Exactly as written, transcribe each record below.

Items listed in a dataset
# # # # #

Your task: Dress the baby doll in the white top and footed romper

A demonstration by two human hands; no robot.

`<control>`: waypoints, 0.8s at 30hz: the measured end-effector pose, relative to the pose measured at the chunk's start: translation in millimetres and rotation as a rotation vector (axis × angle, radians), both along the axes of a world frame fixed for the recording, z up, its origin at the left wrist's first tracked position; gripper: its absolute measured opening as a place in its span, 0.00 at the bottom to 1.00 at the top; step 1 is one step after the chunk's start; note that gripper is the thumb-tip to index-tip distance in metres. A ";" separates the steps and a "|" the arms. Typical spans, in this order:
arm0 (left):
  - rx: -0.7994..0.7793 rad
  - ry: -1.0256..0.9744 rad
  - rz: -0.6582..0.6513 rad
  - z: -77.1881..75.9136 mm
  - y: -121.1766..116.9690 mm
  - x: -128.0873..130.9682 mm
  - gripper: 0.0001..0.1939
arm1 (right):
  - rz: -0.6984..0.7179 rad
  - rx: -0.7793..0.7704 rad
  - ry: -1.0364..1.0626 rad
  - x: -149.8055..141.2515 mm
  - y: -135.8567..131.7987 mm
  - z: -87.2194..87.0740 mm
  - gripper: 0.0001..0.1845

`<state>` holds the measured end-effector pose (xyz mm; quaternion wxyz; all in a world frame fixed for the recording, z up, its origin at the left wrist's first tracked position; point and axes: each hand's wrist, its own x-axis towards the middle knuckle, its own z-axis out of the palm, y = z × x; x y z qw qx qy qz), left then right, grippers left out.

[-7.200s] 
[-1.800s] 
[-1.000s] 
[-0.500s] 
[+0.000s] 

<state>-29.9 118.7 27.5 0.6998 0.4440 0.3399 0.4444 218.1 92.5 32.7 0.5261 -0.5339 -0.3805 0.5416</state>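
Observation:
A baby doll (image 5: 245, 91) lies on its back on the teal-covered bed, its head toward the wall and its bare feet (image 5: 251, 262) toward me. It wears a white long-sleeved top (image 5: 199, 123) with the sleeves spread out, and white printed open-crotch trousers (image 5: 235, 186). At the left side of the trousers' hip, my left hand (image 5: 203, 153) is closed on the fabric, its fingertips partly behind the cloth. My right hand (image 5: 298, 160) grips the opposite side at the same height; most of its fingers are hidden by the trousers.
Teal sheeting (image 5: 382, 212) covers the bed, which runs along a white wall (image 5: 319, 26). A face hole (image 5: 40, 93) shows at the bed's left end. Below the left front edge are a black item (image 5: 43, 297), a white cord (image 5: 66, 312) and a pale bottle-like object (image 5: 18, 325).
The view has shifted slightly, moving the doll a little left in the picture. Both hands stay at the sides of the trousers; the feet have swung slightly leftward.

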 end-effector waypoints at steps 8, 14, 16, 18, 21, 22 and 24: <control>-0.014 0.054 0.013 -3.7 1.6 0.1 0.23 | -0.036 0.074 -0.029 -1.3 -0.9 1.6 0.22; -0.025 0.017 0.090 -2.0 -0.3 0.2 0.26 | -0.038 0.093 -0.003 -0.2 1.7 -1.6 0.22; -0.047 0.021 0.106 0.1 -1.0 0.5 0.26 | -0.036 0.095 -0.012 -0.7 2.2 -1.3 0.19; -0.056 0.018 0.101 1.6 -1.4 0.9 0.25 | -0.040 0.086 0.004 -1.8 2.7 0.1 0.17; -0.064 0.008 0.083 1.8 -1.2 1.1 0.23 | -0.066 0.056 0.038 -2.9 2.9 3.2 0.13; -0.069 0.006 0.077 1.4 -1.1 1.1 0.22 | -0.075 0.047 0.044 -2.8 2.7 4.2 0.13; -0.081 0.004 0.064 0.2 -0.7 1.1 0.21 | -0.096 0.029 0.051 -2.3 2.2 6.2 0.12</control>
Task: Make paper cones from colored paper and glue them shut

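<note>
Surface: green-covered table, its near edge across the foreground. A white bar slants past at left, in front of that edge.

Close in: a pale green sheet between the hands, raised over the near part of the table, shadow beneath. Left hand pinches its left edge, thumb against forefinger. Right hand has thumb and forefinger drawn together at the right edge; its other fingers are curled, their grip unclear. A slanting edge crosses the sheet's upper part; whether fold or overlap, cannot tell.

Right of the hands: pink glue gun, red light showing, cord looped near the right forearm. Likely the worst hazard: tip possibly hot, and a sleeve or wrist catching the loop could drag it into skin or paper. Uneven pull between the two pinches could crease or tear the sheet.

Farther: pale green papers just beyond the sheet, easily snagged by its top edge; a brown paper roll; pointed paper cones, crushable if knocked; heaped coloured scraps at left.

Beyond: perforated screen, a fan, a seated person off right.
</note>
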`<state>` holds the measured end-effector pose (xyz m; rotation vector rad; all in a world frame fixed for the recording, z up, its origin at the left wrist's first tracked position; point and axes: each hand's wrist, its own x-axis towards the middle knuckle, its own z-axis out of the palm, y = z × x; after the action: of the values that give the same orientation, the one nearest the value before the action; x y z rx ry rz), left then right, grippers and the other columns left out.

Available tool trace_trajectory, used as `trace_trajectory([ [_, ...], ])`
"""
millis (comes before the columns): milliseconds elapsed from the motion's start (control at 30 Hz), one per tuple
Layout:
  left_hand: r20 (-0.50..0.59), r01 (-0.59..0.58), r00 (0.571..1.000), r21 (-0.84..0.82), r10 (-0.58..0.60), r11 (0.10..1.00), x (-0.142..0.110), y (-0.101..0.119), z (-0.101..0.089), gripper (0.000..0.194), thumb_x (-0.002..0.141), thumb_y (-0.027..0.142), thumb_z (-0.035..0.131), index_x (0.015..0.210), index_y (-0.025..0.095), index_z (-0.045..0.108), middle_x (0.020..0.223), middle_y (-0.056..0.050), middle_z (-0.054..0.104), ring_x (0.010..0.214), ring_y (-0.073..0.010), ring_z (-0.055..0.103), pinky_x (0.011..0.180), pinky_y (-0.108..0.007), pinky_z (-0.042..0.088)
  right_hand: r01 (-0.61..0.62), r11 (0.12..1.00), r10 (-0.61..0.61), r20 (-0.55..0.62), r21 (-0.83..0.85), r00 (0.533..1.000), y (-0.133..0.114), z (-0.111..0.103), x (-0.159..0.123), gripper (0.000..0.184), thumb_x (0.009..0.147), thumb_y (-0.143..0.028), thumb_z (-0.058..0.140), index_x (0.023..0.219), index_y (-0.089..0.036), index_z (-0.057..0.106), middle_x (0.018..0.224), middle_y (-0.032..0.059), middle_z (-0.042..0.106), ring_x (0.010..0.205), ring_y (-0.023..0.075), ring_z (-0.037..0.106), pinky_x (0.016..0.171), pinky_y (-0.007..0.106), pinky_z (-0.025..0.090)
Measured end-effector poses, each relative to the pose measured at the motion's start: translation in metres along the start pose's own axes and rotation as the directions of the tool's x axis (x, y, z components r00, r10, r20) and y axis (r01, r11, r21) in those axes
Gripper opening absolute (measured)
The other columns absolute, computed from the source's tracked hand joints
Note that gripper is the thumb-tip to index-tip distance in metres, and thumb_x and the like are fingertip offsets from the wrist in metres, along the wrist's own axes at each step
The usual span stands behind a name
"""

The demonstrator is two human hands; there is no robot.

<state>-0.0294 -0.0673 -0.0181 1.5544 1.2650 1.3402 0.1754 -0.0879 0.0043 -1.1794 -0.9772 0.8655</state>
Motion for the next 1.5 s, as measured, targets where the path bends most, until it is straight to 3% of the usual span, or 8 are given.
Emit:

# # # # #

[TASK RESPONSE]:
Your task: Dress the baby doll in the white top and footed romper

A demonstration by two human hands; no robot.

`<control>`: waypoints, 0.8s at 30hz: the measured end-effector pose, relative to the pose measured at the chunk's start: translation in millimetres and rotation as a rotation vector (axis × angle, radians), both along the axes of a world frame fixed for the recording, z up, its origin at the left wrist's first tracked position; gripper: its absolute measured opening as a place in its span, 0.00 at the bottom to 1.00 at the top; step 1 is one step after the chunk's start; note that gripper is the thumb-tip to index-tip distance in metres. A ";" separates the steps and a "|" the arms. Typical spans, in this order:
arm0 (left):
  - rx: -0.7994..0.7793 rad
  - ry: -1.0256..0.9744 rad
  - rz: -0.6582..0.6513 rad
  - z: -77.1881..75.9136 mm
  - y: -121.1766..116.9690 mm
  - x: -128.0873..130.9682 mm
  - gripper: 0.0001..0.1939
arm1 (right):
  - rz: -0.6984..0.7179 rad
  - rx: -0.7793..0.7704 rad
  - ry: -1.0364..1.0626 rad
  - x: -149.8055..141.2515 mm
  - y: -135.8567..131.7987 mm
  - z: -87.2194..87.0740 mm
  - gripper: 0.0001..0.1845

`<state>` holds the measured end-effector pose (xyz mm; quaternion wxyz; all in a world frame fixed for the recording, z up, its origin at the left wrist's first tracked position; point and axes: each hand's wrist, its own x-axis towards the middle knuckle, its own z-axis out of the palm, y = z × x; x y z qw qx qy qz), left then right, grippers left out.

[-7.200s] 
[-1.800s] 
[-1.000s] 
[-0.500s] 
[+0.000s] 

<state>-29.9 118.7 27.5 0.6998 0.4440 0.3399 0.4444 218.1 92.5 32.7 0.5261 -0.5339 -0.3805 0.5416</state>
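Observation:
A baby doll (image 5: 245, 91) lies on its back on the teal-covered bed, its head toward the wall and its bare feet (image 5: 251, 262) toward me. It wears a white long-sleeved top (image 5: 199, 123) with the sleeves spread out, and white printed open-crotch trousers (image 5: 235, 186). At the left side of the trousers' hip, my left hand (image 5: 203, 153) is closed on the fabric, its fingertips partly behind the cloth. My right hand (image 5: 298, 160) grips the opposite side at the same height; most of its fingers are hidden by the trousers.
Teal sheeting (image 5: 382, 212) covers the bed, which runs along a white wall (image 5: 319, 26). A face hole (image 5: 40, 93) shows at the bed's left end. Below the left front edge are a black item (image 5: 43, 297), a white cord (image 5: 66, 312) and a pale bottle-like object (image 5: 18, 325).
The view has shifted slightly, moving the doll a little left in the picture. Both hands stay at the sides of the trousers; the feet have swung slightly leftward.
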
 end-effector waypoints at steps 8, 14, 16, 18, 21, 22 and 24: <control>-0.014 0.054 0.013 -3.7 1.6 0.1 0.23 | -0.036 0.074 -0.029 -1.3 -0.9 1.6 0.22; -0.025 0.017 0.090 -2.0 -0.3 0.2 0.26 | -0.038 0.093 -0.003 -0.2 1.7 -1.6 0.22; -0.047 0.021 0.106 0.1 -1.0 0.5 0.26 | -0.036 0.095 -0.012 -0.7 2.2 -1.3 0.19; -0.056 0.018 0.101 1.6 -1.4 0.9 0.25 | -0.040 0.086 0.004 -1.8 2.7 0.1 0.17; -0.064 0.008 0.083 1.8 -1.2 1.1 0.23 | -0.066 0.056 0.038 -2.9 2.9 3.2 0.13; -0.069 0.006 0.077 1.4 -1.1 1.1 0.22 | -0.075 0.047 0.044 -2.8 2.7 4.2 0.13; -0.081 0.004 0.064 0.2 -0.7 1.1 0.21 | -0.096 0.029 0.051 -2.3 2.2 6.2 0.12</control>
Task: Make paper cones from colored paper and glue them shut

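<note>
Surface: green-covered table, its near edge across the foreground. A white bar slants past at left, in front of that edge.

Close in: a pale green sheet between the hands, raised over the near part of the table, shadow beneath. Left hand pinches its left edge, thumb against forefinger. Right hand has thumb and forefinger drawn together at the right edge; its other fingers are curled, their grip unclear. A slanting edge crosses the sheet's upper part; whether fold or overlap, cannot tell.

Right of the hands: pink glue gun, red light showing, cord looped near the right forearm. Likely the worst hazard: tip possibly hot, and a sleeve or wrist catching the loop could drag it into skin or paper. Uneven pull between the two pinches could crease or tear the sheet.

Farther: pale green papers just beyond the sheet, easily snagged by its top edge; a brown paper roll; pointed paper cones, crushable if knocked; heaped coloured scraps at left.

Beyond: perforated screen, a fan, a seated person off right.
</note>
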`<state>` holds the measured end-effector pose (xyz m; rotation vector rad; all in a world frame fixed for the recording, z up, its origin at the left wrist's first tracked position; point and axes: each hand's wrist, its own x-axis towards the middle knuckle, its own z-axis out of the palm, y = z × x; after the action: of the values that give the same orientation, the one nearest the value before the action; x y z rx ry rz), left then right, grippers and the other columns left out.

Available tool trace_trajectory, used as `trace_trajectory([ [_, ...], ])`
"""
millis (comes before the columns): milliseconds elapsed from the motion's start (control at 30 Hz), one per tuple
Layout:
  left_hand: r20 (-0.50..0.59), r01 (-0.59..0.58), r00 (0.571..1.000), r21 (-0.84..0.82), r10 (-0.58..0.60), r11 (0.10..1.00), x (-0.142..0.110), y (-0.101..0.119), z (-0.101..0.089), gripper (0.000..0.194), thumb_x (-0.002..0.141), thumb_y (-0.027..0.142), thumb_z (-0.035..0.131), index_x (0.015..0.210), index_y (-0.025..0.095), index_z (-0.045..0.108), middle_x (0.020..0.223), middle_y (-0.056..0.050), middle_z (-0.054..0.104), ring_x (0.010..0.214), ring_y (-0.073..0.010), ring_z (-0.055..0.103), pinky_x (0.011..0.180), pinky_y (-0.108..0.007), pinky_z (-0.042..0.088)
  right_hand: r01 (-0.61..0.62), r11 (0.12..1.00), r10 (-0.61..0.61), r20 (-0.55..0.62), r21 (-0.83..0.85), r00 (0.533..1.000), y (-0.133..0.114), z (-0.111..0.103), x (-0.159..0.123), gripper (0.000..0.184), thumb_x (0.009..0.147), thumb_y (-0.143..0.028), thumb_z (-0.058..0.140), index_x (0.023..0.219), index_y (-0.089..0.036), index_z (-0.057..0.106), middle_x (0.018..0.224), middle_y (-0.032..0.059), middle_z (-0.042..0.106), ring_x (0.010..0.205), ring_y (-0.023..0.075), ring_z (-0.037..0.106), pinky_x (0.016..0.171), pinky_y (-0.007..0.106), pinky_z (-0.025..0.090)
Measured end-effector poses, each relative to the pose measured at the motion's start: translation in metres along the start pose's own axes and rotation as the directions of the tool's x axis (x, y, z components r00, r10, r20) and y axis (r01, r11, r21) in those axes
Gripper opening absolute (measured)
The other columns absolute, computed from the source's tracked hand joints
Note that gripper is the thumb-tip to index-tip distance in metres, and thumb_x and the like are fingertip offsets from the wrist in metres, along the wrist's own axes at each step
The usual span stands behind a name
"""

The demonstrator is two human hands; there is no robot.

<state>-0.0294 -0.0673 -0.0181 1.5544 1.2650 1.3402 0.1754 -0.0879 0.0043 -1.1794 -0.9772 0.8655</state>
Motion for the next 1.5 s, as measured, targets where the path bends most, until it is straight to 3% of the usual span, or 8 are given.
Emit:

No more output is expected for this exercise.